Mei 2015 – Saya ingin mengungkap kenapa Pancasila menjadi dasar negara.  Banyak ulama-ulama kita dan pemimpin-pemimpin agama lain yang salah faham. Dikiranya Pancasila itu menggantikan agama, dikiranya agama itu harus berhadap-hadapan dengan Pancasila padahal tidak seperti itu. Pancasila bukan agama, agama juga bukan Pancasila, Pancasila tidak boleh diagamakan dan agama tidak boleh dianggap sama dengan Pancasila. Karena Pancasila adalah hasil penggalian dari budaya yang ada di Indoneisa dari agama-agama dan kemudian menemukan titik temu pada penggalian tersebut.

Maka Pancasila hanya merupakan titik temu  pada perempatan persilangan budaya dan persilangan antar agama maka terumuskanlah Pancasila. Yang pertama masalah ketuhanan, dua masalah kemanusiaan, ketiga masalah persatuan, keempat masalah demokrasi, dan yang kelima adalah masalah keadilan sosial.

Sekarang ini banyak orang yang mengeluh kepada Pancasila. Mengeluhnya mungkin karena tidak mengerti atau mungkin tidak cocok atau mungkin karena tidak menghasilkan sesuatu untuk dirinya. Ada perubahan pada penerapan Pancasila. Ketuhahan Yang Maha Esa sekarang berubah menjadi keuangan yang maha kuasa . Semua harus diberi dengan uang sehingga partisipasi masyarakat hilang disebabkan karena hubungan transaksional, sedangkan hal yang seperti itu berbahaya.

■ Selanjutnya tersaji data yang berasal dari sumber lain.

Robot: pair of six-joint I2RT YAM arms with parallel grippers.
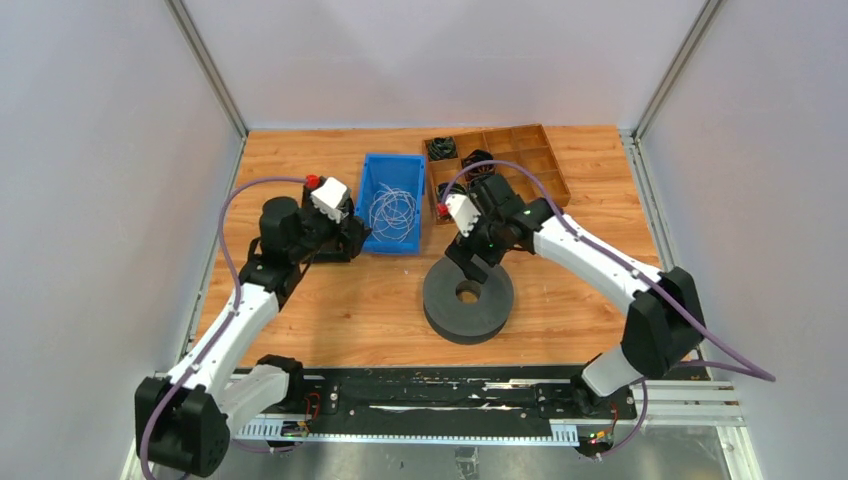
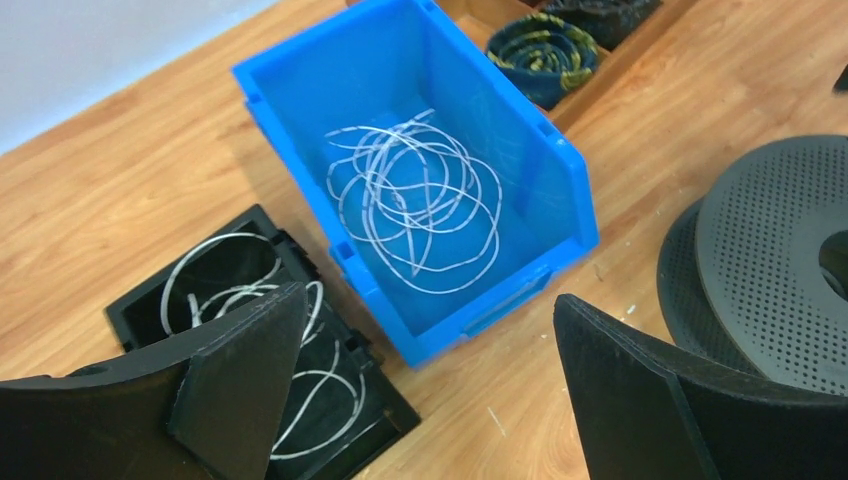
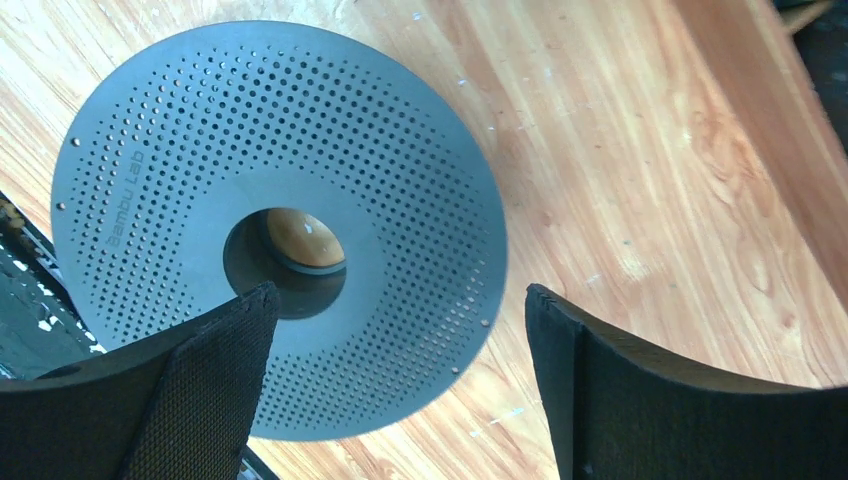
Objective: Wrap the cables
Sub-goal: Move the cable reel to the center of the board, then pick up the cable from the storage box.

Kemanusiaan yang adil dan beradab kenapa sekarang menjadi kekejian dimana-mana. Kenapa kemanusiaan itu menjadi kekerasan, bagaimana pergeseran gotong-royong kemudian menjadi bentrok antar kelompok. Persatuan indoneisa yang indah menjadi disintegrasi. Kenapa menjadi separatisme,  menjadi egois,  dan kenapa kelompok-kelompok itu mengkapling-kapling negara yang seharusnya kelompok dan partai itu menyanggah negara. Kenapa kemudian kekuasaan itu dikapling-kapling untuk kekuatan golongan dan bukan golongannya untuk kekuatan  negara.

Mungkin yang bertepuk tangan berpengalaman pada bidangnya, tapi kenapa mesti disekat-sekat. Kerakyatan yang dipimpin oleh hikmat kebijaksanaan dalam permusyawaratan dan perwakilan kenapa menjadi ilitisme. Kenapa permusyawaratan menjadi demo dimana-mana, kenapa perwakilan lepas dari kelompok yang diwakilinya. Begitu juga dengan keadilan sosial. Keadilan sosial kalau dirinci ada keadilan hukum, keadilan ekonomi,  keadilan politik, keadilan kesempatan kerja, keadilan diperlakukan hak sama sebagai warga negara apapun agamanya dan apapun budayanya, lalu kemana itu semua. Sekarang hukum tunduk kepada ekonomi, yang seharusnya sarjana hukum menegakkan hukum tapi kenapa banyak sarjana hukum yang masuk hukuman. Kenapa hukum menjual pasar dan menjualnyapun tawar-menawar. Mengapa mafia hukum harus diberantas dengan mafia yang lain lagi.